Underwater acoustic properties of a fluid-loaded and elastically coated plate with periodically attached distributed inhomogeneities

An analytical model is developed for evaluating the underwater acoustic radiation, reflection and absorption from an elastically coated plate with periodically attached distributed inhomogeneities under the excitation of a line force or a plane-harmonic wave. A typical example of the distributed inhomogeneity is a signal conditioning plate (SCP), which can be inserted between the coating and a hydrophone to raise the surface impedance and reduce signal degradation. Traditional way of fully attaching a signal conditioning plate (SCP) outside the coated plate has limited effect of reducing the signal degradation and also makes the structure unnecessarily heavy. In practice, the detection of incoming sound is usually carried out by an array of hydrophone sensors. One option to increase the SNR of the hydrophones is to place them in front of an array of SCPs.
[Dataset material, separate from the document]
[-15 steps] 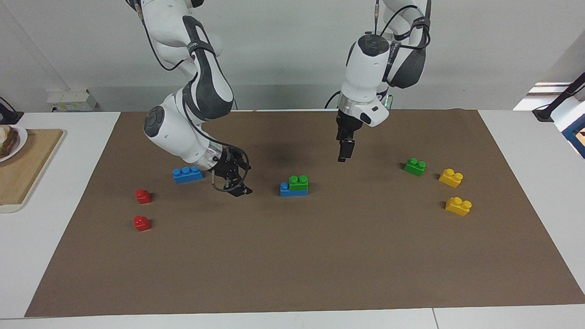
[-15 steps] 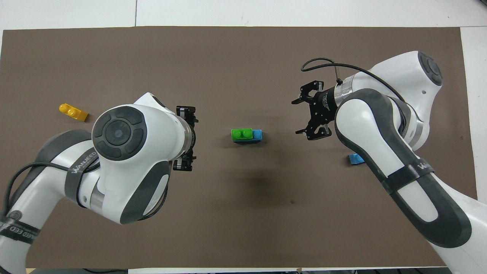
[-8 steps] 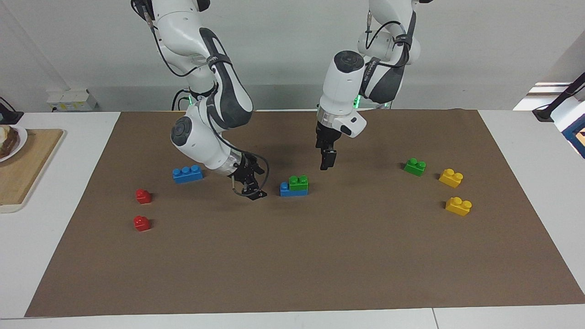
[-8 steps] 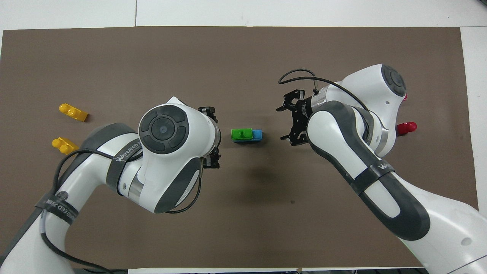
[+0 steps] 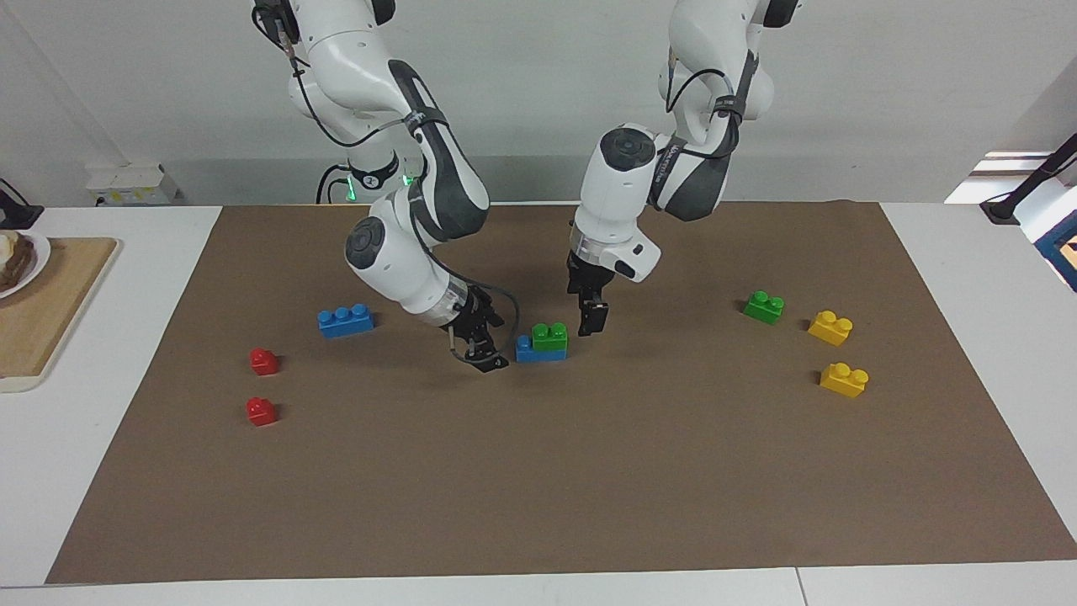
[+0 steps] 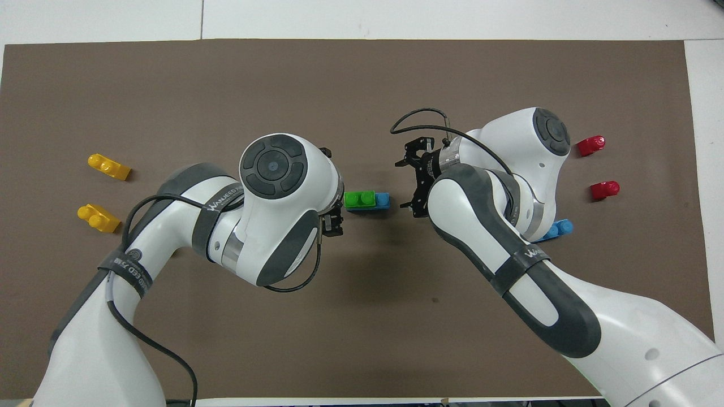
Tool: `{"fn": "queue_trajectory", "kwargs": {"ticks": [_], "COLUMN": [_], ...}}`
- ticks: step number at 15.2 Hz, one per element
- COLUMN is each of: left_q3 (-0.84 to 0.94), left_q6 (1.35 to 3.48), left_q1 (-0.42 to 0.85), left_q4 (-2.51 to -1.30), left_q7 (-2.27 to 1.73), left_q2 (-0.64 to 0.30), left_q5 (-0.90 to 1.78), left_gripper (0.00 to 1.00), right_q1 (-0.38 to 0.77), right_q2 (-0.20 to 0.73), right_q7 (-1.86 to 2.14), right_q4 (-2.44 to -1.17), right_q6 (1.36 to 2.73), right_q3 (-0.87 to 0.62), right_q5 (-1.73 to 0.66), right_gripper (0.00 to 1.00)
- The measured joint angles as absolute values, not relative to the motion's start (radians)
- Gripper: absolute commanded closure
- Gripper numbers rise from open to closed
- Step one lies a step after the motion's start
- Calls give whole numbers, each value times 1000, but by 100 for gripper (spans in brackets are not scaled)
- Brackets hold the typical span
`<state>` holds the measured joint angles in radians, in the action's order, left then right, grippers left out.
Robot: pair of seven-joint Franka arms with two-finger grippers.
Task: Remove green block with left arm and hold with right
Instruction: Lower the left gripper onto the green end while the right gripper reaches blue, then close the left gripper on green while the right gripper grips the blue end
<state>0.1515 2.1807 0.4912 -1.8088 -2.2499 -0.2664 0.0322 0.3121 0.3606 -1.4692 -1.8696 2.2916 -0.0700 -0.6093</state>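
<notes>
We see the green block seated on a blue brick near the middle of the brown mat; it covers the end of that brick toward the left arm's side, leaving one blue stud bare at the other end. In the overhead view the same pair reads as green block and blue brick.

Left gripper: hangs low, just beside the green block on the left arm's side, not touching it as far as we can judge. Its fingers point down; we cannot tell whether they are spread or pressed together. From overhead, the left gripper is mostly hidden under its own wrist.

Right gripper: low over the mat, just beside the bare end of the blue brick, tilted toward it. Its fingers are spread, as the overhead view shows for the right gripper; nothing sits between them.

Elsewhere on the mat we note a second green block and two yellow bricks toward the left arm's end, and a loose blue brick plus two red pieces toward the right arm's end. A wooden board lies off the mat at that same end.
</notes>
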Motion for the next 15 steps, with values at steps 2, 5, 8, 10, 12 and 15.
{"fn": "queue_trajectory", "kwargs": {"ticks": [2,5,8,10,12,15], "left_q3": [152,152,151,151,151,152], "left_q6": [2188,2206,2214,2223,2230,2243], "left_q1": [502,518,519,519,519,520], "left_q4": [-1794,-1767,-1757,-1757,-1757,-1757], "left_q7": [-2280,-2325,-2339,-2347,-2353,-2355], "left_q2": [-302,-344,-355,-357,-364,-383], "left_q5": [21,-4,-9,-12,-14,-15], "left_gripper": [0,0,0,0,0,0], "right_q1": [330,344,352,363,371,388], "right_q2": [374,381,382,382,384,396], "right_q7": [-1469,-1469,-1469,-1469,-1469,-1470], "right_q4": [-1873,-1882,-1898,-1905,-1911,-1914], "right_q6": [2323,2349,2380,2399,2415,2442], "right_q3": [-70,-70,-70,-70,-70,-70], "right_q5": [-609,-609,-609,-609,-609,-613], "right_gripper": [9,9,10,10,10,10]}}
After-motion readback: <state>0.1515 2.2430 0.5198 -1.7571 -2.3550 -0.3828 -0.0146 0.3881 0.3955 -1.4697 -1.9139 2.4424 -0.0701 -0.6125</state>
This work focuses on studying how the attached periodic SCPs will affect the aforementioned acoustical properties, in an effort to further enhance the local reflection/signal gain near each SCP without sacrificing the radiation and absorption performance of the structure heavily for stealth purposes, and meanwhile to reduce the weight of the structure. Through analytical modelling and numerical experiment, results show that the introduced periodically attached SCPs can greatly enhance the sound reflection near the SCPs at most frequencies, compared with the reflection from the coated plate without the SCPs. Meanwhile, the absorption coefficient and radiated sound power can be slightly affected by the SCPs depending on the properties of the selected coating and the SCPs. Recommendations are also given for the application of SCPs for underwater sensing purposes.